Meridian Star

October 27, 2009

Lamplighter Conference yields bounty of knowledge

By Christopher Stone

“Always do your best. What you plant now, you will harvest later.”



Og Mandino



Fall is the time for harvest and new beginnings that come with a new school year. It is also the time for the annual Lamplighter Conference, a conference that celebrates excellence in teaching.

Every fall since 1990, Mississippi community colleges have sent to the conference a select group of educators who have demonstrated the ability to plant in the minds of their students seeds of knowledge that gives them the ability to reap a bountiful harvest.

Meridian Community College representatives Dr.

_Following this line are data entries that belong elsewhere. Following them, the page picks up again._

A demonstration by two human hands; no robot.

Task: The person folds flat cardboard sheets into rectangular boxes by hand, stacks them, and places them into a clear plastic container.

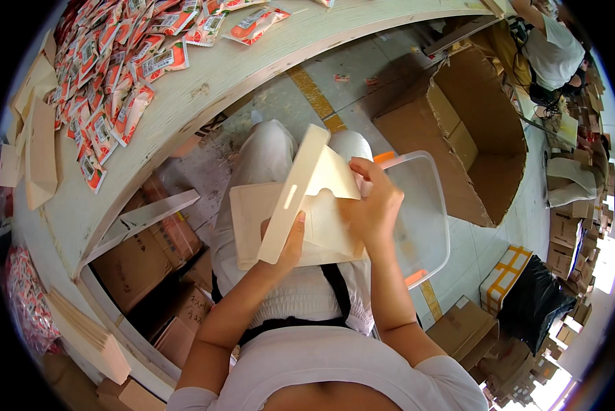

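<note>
Over my lap I hold a partly folded cream paper box (pixel 297 185), tilted, with a narrow slot in its long side panel and a curved notch in an inner flap. My left hand (pixel 287 243) grips its lower end, thumb on the near side and the other fingers behind the panel. My right hand (pixel 377 202) is closed at the box's right flap, index finger and thumb bent against it; its lower fingers are blurred. Beneath, a flat cream box blank (pixel 248 212) rests across my thighs, partly covered by the box and my hands.
Small red-orange printed sachets (pixel 126 61) heap on the curved table (pixel 253 61) at the left, beside folded cream boxes (pixel 40 151). Stacked flat blanks (pixel 88 335) lie lower left. Right of me stand a clear plastic bin (pixel 427 226) and an open cardboard carton (pixel 492 157).
</note>
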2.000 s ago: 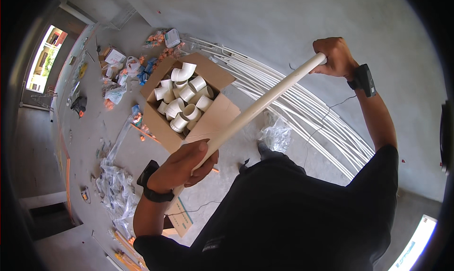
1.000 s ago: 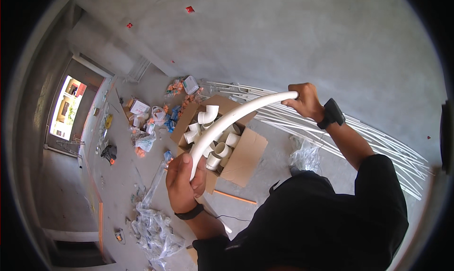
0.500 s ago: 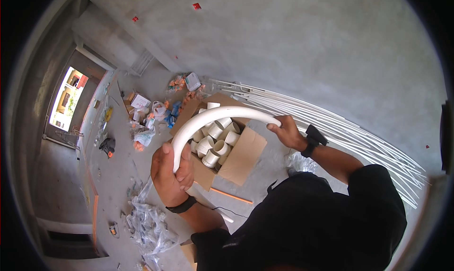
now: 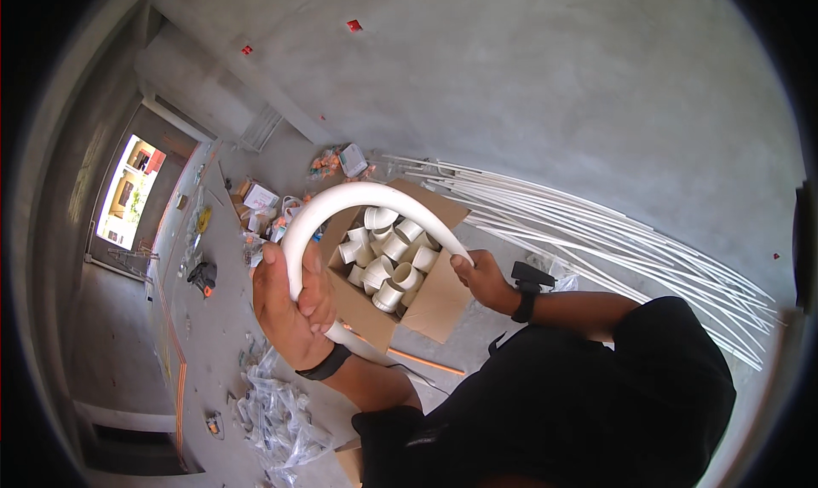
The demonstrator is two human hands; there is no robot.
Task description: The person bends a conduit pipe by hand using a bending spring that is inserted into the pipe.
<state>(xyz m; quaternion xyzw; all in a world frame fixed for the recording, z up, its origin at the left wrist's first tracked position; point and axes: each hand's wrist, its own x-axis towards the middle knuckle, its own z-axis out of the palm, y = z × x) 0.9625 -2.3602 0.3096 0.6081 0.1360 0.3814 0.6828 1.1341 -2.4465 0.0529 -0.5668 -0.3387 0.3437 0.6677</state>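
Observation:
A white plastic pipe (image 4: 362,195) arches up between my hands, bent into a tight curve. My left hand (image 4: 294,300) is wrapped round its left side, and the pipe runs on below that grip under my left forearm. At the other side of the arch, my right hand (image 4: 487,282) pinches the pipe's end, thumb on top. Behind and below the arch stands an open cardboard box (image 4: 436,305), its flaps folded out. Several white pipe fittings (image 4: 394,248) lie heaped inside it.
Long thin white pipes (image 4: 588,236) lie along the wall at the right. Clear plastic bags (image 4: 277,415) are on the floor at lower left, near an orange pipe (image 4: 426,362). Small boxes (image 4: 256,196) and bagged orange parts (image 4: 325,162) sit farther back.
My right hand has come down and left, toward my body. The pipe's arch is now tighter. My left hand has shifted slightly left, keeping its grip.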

Angie Carraway and Olin Thomas participated in the conference, which was held Sept. 30-Oct. 2 at Mississippi Delta Community College’s Greenwood Campus.

Carraway has been guiding young minds at MCC for 12 years. She currently teaches chemistry classes and has been the Space Grant Consortium campus coordinator for 11 years. As the coordinator, she brings professional development activities and speakers to the college for students who are interested in the area of study. She has also coordinated the pre-professional student day for five years.The program brings in professional speakers from universities and colleges from throughout the state so that local area high school students and MCC students who are interested in math and science careers can attend.

When asked why Carraway chose to make science her life, she said at an early age her mother fostered an early interest in science when she would take her to the library and check out books with scientific equations. Her love for science grew more in junior high and high school, where her science teacher, Danny Alexander, made science incredibly interesting and fun. It was Alexander who would eventually steer young Carraway into the field of chemical engineering.

Asked what it meant to be chosen as one of this year’s Lamplighters honorees, Carraway said it is an honor to be selected because it is a reward for a job well done, a vote of confidence and very strong positive reinforcement.

Thomas has taught at Meridian Community College for the last 13 years. His journey to becoming an instructor at MCC began in 1978 when one of his teachers at Hinds Community College gave him his old textbooks and told him he would make a good carpentry teacher.

Thomas kept those words in the back of his mind for the next 20 years, when he returned to Newton County and started working as maintenance supervisor for Meridian Public Schools. He had been taking college classes and teaching still interested him, so he went back to school at night and after completing those classes he applied for his MCC job.

Thomas is program coordinator for Construction Trades and serves as Skills USA adviser. Among the many structures, Construction Trades students have built the MCC Foundation Chapel, the soccer press box and concession stand, a single family home, and most recently the Jimmie Evans Field House. Thomas considers the MCC Foundation Chapel as the most challenging and the most meaningful project for him and his students. Students still bring their friends and family to the chapel to show them their accomplishments.

During this year’s Skills USA Conference and Competition, eight of Thomas’s students placed in the Top 10 in the nation and as well as a first place winner.

When asked what it meant to him to be chosen to be a Lamplighter, Thomas said, “It means a lot to be chosen to represent MCC at this year’s Lamplighters Conference because there are so many other people that are just as deserving as me, if not more.”



• Mississippi State University, Meridian Campus, student Christopher Stone, a Meridian Community College alumnus, wrote this article.